Il collabore au Mercure de France. Il épouse une femme d’origine anglaise, Louise Mather-Flint. Le mariage sera malheureux[1]. Assez peu porté sur les jeux d’Éros, il réserve la plus grand part de son temps à la vie mondaine. Il soigne ses relations avec les habitués des salons, et avec les journalistes qui assurent son entrée dans les périodiques du moment, tels Alexandre Grimod de La Reynière et le chevalier de Champcenetz. S’il brille dans la bonne société, il s’y fait aussi de virulents ennemis, victimes de ses persiflages et de ses vers satiriques, tels Guillaume Imbert de Bourdeaux, Florian et Choiseul, l’ancien ministre de Louis XV. Autour de 1782, il apparaît comme un personnage en vogue, mais controversé, aimé des uns, haï des autres, et qui, en dépit de son bel esprit, n’a encore produit aucune œuvre intéressante et ne semble guère prometteur. Sa gloire (et le terme semble un peu excessif) semble devoir être très éphémère.

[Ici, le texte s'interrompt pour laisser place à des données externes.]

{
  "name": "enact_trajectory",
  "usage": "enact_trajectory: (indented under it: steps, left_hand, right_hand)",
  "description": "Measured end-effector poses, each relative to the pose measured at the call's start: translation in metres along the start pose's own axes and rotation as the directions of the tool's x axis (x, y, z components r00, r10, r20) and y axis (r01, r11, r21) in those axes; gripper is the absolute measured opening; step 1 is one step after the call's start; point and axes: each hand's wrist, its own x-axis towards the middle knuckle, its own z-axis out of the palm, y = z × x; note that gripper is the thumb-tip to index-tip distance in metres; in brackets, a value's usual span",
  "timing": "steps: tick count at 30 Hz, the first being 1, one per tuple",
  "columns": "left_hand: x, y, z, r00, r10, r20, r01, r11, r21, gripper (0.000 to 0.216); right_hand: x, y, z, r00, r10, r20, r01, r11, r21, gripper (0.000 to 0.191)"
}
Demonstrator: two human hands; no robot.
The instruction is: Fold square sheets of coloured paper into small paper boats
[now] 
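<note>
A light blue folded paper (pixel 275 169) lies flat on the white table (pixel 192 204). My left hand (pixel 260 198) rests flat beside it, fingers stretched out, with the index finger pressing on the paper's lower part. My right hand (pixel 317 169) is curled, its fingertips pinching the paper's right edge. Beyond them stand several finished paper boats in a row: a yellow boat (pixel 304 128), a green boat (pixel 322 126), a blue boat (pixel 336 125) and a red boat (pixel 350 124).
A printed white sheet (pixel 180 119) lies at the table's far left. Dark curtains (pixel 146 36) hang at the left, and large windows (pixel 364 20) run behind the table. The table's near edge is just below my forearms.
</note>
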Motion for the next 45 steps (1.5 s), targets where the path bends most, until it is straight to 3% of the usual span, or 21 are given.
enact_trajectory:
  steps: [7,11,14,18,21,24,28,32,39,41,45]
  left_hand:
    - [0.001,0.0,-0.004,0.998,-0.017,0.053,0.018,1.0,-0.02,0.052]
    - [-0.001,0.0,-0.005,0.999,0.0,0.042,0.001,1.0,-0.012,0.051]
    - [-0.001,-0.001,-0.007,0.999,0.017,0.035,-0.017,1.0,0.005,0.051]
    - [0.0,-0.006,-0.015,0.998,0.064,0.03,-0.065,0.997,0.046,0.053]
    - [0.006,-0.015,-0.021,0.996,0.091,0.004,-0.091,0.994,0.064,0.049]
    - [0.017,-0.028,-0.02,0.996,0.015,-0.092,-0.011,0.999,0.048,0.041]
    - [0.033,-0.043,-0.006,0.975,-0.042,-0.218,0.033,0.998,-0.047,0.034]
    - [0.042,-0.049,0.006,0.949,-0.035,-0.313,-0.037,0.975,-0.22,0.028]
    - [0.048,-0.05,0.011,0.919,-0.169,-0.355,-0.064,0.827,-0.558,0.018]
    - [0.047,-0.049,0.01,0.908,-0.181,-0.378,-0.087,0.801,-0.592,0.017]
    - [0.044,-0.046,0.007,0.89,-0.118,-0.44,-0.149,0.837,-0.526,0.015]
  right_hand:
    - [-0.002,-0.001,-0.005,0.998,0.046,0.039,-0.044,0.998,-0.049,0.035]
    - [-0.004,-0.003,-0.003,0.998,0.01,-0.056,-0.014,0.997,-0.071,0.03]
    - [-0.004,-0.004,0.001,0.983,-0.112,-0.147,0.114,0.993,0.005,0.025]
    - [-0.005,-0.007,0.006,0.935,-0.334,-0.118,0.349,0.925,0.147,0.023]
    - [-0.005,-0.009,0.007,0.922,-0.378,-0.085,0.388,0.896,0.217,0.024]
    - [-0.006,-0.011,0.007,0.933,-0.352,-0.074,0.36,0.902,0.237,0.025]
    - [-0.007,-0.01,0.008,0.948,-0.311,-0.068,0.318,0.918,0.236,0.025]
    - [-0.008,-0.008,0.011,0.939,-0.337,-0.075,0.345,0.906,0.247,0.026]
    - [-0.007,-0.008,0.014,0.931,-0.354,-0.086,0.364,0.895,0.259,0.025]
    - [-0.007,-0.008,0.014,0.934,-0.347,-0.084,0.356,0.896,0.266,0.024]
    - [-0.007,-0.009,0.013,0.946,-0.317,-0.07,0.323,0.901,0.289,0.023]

En 1782, il publie une Lettre critique sur le poème des Jardins, suivie du Chou et du navet, critique sévère du poème des Jardins de Delille, dont tout le monde des lettres et des salons faisait le plus dithyrambique éloge. L’année suivante, il publie une Lettre à M. le Président de *** sur le globe airostatique, sur les têtes parlantes et sur l’état présent de l’opinion publique à Paris. Pour servir de suite à la Lettre sur le poème des Jardins. Delille compte désormais au nombre de ses plus farouches ennemis, ce qui n’est pas sans conséquence sur sa carrière. Delille est en effet, à l’époque, un poète très célèbre et admiré, membre influent de l’Académie française. Il n’aura de cesse de se venger de son détracteur. Il sait que Rivarol, jeune ambitieux, convoite un prix de l’Académie. Il s’appliquera donc à dissuader ses collègues de lui faire l’honneur d’une telle distinction.

Rivarol pratique alors une stratégie délicate. En dénigrant un Choiseul, un Delille, il se fait de redoutables ennemis, qui peuvent anéantir ses chances de réussite. Mais, ce faisant, en refusant le conformisme ambiant fait de flagorneries serviles et autres jeux de cour, il se forge une réputation qui, quoique sulfureuse — et dans la mesure même où elle l’est — est solide et crédible : on accorde beaucoup plus d’admiration, d’estime et de crédit à quelqu’un qui brave les puissants du jour qu’à un courtisan, même talentueux. Rivarol a des ennemis — et des plus influents — mais il a également des admirateurs sincères qui croient en lui et louent son talent ... et qui constitueront peut-être la grande majorité du public de demain. En attendant, il est, dans les salons, l’objet de toutes les curiosités et de beaucoup de fascination.

Le Discours sur l'universalité de la langue française et le succès à Berlin

Les récompenses de l’Académie française peuvent attendre. Rivarol est d’ailleurs convaincu qu’elles viendront à leur heure. Il patiente, d’autant plus qu’il peut reporter ailleurs ses espoirs de ratification officielle. Sa notoriété a, en effet, franchi les frontières. Elle a gagné notamment la Prusse, où la culture française est reine, surtout avec l’exemple d’un roi aussi nourri de lettres françaises que Frédéric II (qui, cependant n’hésita pas à guerroyer contre nous en d’autres temps). Or, l’Académie de Berlin met au concours des discours sur les qualités de la langue française. Le thème est alors à la mode.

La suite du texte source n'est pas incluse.